**Activity**
An exact, line-by-line copy is needed, beginning at the line with "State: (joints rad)" and ending at the last line of the listing below.

**Input data**
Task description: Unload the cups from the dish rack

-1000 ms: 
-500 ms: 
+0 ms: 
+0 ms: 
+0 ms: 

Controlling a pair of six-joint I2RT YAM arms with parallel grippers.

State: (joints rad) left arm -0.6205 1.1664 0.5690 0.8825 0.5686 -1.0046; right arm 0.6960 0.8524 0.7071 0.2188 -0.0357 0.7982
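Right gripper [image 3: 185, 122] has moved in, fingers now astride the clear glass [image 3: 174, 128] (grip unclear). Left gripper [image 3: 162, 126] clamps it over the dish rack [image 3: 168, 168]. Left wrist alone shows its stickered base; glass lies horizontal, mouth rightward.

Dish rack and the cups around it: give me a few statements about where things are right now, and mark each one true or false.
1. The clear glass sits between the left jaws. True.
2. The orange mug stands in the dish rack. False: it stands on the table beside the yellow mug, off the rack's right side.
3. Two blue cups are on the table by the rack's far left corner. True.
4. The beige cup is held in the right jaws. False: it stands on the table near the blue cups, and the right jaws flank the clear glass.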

**Result of this task**
State: (joints rad) left arm -0.6205 1.1664 0.5690 0.8825 0.5686 -1.0046; right arm 0.6960 0.8524 0.7071 0.2188 -0.0357 0.7982
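Right gripper [image 3: 185, 122] has moved in, fingers now astride the clear glass [image 3: 174, 128] (grip unclear). Left gripper [image 3: 162, 126] clamps it over the dish rack [image 3: 168, 168]. Left wrist alone shows its stickered base; glass lies horizontal, mouth rightward.

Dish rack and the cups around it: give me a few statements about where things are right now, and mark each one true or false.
1. The clear glass sits between the left jaws. True.
2. The orange mug stands in the dish rack. False: it stands on the table beside the yellow mug, off the rack's right side.
3. Two blue cups are on the table by the rack's far left corner. True.
4. The beige cup is held in the right jaws. False: it stands on the table near the blue cups, and the right jaws flank the clear glass.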

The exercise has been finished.